Inside Saturday’s Protests, from Pan Pacific Park to Beverly Hills

After Black Lives Matter’s official protest ended, demonstrators spread across the city

Thousands of demonstrators descended upon central L.A. on Saturday to protest police brutality and demand justice for George Floyd, the Black Minneapolis resident who died while in police custody last week. Floyd’s death—which happened after the now-arrested white police officer Derek Chauvin knelt in his neck for nearly nine minutes—has sparked large protests and gatherings in dozens of U.S. cities this week, even as the nation continues to grapple with the COVID-19 pandemic.

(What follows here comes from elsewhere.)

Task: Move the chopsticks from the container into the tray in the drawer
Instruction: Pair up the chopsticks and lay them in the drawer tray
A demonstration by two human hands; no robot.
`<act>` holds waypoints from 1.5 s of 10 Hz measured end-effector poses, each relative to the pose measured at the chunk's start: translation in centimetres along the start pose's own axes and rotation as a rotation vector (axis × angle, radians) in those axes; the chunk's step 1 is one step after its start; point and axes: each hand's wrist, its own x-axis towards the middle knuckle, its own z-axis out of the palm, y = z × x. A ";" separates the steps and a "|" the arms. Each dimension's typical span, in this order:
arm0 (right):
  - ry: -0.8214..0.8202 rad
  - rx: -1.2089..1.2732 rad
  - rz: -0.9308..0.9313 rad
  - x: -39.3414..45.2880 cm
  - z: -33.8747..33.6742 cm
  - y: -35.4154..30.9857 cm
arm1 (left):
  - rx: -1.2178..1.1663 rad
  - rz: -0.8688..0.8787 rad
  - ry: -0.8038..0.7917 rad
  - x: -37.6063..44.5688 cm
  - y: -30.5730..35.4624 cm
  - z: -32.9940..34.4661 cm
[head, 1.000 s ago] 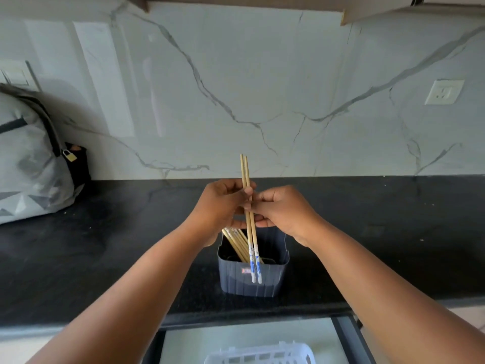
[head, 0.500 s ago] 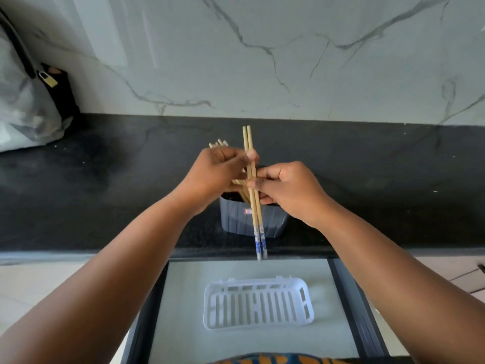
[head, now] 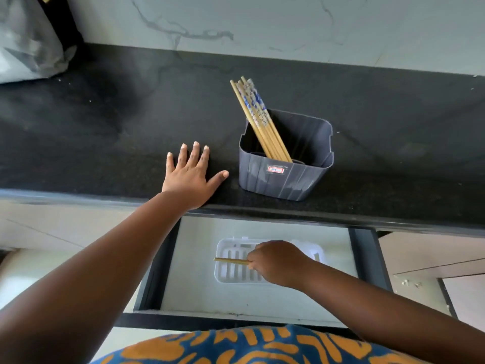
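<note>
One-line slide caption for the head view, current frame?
Right hand lowers chopsticks into the white tray in the open drawer; left hand flat on the counter.

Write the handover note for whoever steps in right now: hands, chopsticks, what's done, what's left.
Left hand: open, flat on the black counter beside the grey container, holding nothing.
Right hand: down in the open drawer, grip closed on chopsticks lying across the white tray. How many it holds is hidden by the hand.
Done: this lot has reached the tray but is not yet released.
Left: let go, then move the remaining chopsticks, which lean in the container's left corner, into the tray.
</note>
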 end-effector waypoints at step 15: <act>-0.301 0.040 0.251 4.7 5.0 1.5 | -0.053 0.007 0.117 0.2 -0.5 0.6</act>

Organizers at Saturday’s demonstration, which was spearheaded by Black Lives Matter, also drew attention to the hundreds of Angelenos who have been killed by police in recent years. In recent weeks, the group has been calling for the defunding of the Los Angeles Police Department, which is slated to receive funds that amount to just under 54 percent of the city’s unrestricted revenue in the 2020-21 city budget, despite that many other departments will face severe cuts.

Prior to the march, Black Lives Matter co-founder Patrisse Cullors addressed the energetic crowd that had gathered at Pan Pacific Park. “We’re living in the middle of an uprising,” said Cullors. “Let’s be clear: We are in an uprising for black life.”

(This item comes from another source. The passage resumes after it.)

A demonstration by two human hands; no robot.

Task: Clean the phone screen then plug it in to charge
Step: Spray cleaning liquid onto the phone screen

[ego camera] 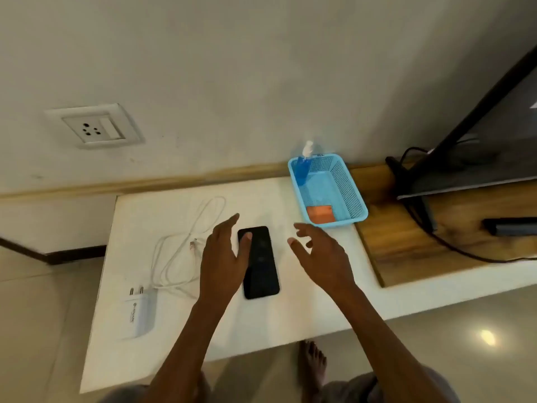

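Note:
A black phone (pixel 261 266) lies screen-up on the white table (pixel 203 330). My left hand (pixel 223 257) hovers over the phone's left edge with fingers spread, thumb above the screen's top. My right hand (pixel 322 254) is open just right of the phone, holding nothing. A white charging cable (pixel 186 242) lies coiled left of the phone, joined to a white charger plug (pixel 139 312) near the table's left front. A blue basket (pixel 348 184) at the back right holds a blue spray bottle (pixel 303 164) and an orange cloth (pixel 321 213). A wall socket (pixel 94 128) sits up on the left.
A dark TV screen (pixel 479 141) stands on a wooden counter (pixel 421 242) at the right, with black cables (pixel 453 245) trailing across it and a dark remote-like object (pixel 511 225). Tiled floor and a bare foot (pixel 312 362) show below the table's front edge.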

As protestors streamed out onto the streets, they chanted the names of George Floyd and Breonna Taylor, the 26-year-old Black woman who was killed during a police raid of her Louisville apartment earlier this month. Homemade signs read “LAPD = terrorists” and “Jail Killer Cops!” Volunteers handed out medical masks and water bottles to participants.

After marching for about an hour, the procession paused in front of the Beverly Center mall a mile and a half away. Flooding the intersection at 3rd street and La Cienega Boulevard, most protestors took a knee in the street, while others climbed atop the roofs of restaurants and businesses. As police helicopters hovered overhead, the crowd chanted “I can’t breathe”—some of the last words spoken by Floyd, as well as Eric Garner, another Black man who died in the custody of New York police in 2014.

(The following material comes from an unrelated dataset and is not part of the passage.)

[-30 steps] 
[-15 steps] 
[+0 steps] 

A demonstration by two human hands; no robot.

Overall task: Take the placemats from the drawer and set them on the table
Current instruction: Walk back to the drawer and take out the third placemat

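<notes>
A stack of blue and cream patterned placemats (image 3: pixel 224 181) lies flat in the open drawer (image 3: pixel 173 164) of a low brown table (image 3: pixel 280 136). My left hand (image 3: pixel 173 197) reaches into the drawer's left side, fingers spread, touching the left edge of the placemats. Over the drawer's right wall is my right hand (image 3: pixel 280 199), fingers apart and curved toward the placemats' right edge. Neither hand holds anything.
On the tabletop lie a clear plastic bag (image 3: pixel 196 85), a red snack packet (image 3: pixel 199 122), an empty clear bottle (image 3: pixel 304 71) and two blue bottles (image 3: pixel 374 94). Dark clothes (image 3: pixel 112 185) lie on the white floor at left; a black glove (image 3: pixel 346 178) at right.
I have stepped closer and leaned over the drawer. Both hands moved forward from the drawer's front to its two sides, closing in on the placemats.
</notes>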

Black Lives Matter said that the official protest ended around 2 p.m., but many demonstrators continued to march. As police officers began to blockade streets, the original group was split up. One group of protesters trekked about two more miles to Beverly Hills, where they funneled into the notoriously upscale shopping district Rodeo Drive around 3 p.m. The facades of luxury storefronts like Gucci and Hermes—many of which had been boarded up in advance—were covered in graffiti that read “defund LAPD,” “The Revolution is Coming!” and “ACAB” (all cops are bastards).

beverly hills protest

Photo: Zoie Matthew

While demonstrators expressed anger at the Beverly Hills Police posted up in front of Saint Laurent and other stores, the protest remained largely peaceful, although an Alexander McQueen store was reportedly looted later in the evening.

Meanwhile, demonstrators who remained in the Fairfax area engaged in a tense, hours-long standoff with Los Angeles police, who blockaded multiple streets. Officers repeatedly opened fire with rubber bullets into crowds, brandished their batons, and released tear gas. At least two police cars were set on fire, several more were vandalized, and a parked Metro bus was taken over by protestors that climbed onto its roof. At least 20 people were arrested, according to the Los Angeles Times.

Returning to the Fairfax area around 6 p.m., I witnessed police shoot multiple rounds of rubber bullets into a gathering of protestors at Hayworth Avenue and Beverly Boulevard, causing some protestors to scream and run. A volunteer medic in an alleyway treated protestors who had been injured. Some raised their hands and chanted “hands up, don’t shoot.” A couple of fireworks were tossed at the police, resulting in small explosions.

As the situation in the area escalated throughout the evening, a number of businesses along Fairfax and Melrose were looted, and one building was set on fire and burned. Several stores at the Grove shopping mall, including Nordstrom and the Apple store, were looted as well.

On Saturday evening, Mayor Eric Garcetti extended a curfew that had been placed on downtown L.A.—where more than 500 protestors were arrested on Friday night—to the entire city, and announced that the National Guard would be deployed in Los Angeles. The curfew was extended to Sunday night.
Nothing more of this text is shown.